» Work required
Repeat exactly, and only, the lines of the material below from the one that contains "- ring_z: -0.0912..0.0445" through its final line.
======
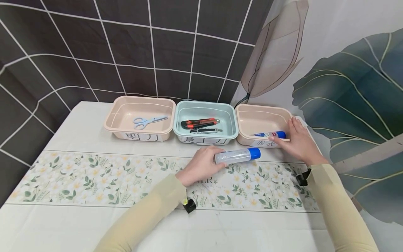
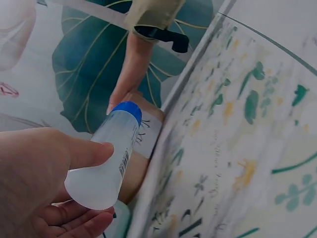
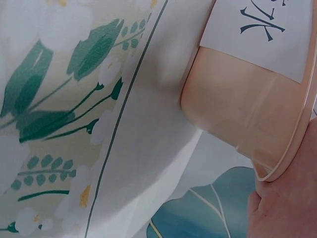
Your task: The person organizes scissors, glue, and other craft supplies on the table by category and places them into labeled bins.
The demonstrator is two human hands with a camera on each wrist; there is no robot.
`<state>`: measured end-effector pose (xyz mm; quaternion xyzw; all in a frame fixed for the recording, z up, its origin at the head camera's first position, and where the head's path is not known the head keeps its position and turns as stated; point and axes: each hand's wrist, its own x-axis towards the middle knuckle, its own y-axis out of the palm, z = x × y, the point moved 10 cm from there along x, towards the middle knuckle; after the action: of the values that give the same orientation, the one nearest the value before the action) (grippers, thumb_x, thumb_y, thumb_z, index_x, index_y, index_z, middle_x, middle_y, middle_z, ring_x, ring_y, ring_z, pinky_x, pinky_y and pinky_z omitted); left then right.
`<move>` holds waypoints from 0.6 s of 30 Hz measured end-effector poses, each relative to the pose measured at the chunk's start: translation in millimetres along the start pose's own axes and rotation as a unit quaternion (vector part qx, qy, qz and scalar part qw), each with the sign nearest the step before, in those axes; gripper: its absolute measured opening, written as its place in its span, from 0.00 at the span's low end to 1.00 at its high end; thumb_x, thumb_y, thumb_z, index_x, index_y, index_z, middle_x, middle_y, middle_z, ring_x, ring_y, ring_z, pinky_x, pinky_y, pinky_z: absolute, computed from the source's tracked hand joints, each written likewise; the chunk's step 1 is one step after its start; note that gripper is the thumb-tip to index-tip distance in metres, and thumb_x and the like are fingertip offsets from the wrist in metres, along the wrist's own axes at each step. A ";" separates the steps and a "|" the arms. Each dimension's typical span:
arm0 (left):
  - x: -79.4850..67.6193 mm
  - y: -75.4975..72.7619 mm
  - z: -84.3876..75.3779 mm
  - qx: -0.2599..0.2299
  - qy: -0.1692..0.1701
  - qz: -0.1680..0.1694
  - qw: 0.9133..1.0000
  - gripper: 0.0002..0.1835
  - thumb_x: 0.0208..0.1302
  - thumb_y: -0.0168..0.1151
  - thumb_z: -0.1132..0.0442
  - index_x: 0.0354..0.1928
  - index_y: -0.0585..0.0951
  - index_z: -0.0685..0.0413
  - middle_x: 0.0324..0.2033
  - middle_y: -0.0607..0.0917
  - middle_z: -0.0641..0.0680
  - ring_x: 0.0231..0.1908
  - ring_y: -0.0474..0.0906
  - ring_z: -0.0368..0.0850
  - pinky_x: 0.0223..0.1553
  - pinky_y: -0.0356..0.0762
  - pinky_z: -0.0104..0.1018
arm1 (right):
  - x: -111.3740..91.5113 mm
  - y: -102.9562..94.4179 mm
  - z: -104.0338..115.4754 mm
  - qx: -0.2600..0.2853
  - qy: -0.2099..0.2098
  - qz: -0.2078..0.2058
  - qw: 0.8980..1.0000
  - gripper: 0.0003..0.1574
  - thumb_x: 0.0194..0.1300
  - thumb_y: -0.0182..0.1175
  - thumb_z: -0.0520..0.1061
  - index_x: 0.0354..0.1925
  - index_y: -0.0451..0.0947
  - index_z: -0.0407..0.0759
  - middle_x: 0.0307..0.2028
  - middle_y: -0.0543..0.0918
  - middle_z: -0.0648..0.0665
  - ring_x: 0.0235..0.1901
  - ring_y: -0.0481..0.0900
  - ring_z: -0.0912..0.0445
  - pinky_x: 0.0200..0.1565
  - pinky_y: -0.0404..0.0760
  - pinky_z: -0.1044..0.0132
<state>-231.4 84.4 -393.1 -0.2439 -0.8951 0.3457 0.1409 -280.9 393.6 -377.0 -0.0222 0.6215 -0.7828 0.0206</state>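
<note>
In the head view, my left hand [image 1: 203, 164] holds a clear glue bottle [image 1: 234, 156] with a blue cap by its base end, above the flowered table strip. The left wrist view shows the thumb and fingers round the bottle [image 2: 106, 158], its cap pointing away. My right hand [image 1: 300, 143] rests at the right front corner of the right pink bin [image 1: 245, 138], thumb at the front rim and fingers extended along the right end. Inside this bin lies a blue-capped glue tube [image 1: 270, 134], partly hidden by the front wall.
A light-blue bin [image 1: 233, 127] in the middle has several utility knives [image 1: 201, 123]. Blue scissors [image 1: 149, 121] lie in the left pink bin [image 1: 110, 122]. The bins stand side by side, labelled in front, near the table's back edge [image 1: 91, 104] and the dark gridded curtain [image 1: 132, 45].
</note>
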 end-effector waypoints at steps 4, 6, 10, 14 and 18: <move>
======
» Answer box
  - ring_z: -0.0912..0.0445
  - pinky_x: 0.0200..0.1565
  - pinky_y: -0.0404..0.0760
  - pinky_z: -0.1044..0.0132
<state>-231.4 84.4 -393.1 -0.2439 -0.8951 0.3457 0.1409 -280.9 393.6 -377.0 -0.0222 0.6215 -0.7828 0.0206</state>
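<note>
In the head view, my left hand [image 1: 203, 164] holds a clear glue bottle [image 1: 234, 156] with a blue cap by its base end, above the flowered table strip. The left wrist view shows the thumb and fingers round the bottle [image 2: 106, 158], its cap pointing away. My right hand [image 1: 300, 143] rests at the right front corner of the right pink bin [image 1: 245, 138], thumb at the front rim and fingers extended along the right end. Inside this bin lies a blue-capped glue tube [image 1: 270, 134], partly hidden by the front wall.
A light-blue bin [image 1: 233, 127] in the middle has several utility knives [image 1: 201, 123]. Blue scissors [image 1: 149, 121] lie in the left pink bin [image 1: 110, 122]. The bins stand side by side, labelled in front, near the table's back edge [image 1: 91, 104] and the dark gridded curtain [image 1: 132, 45].
</note>
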 end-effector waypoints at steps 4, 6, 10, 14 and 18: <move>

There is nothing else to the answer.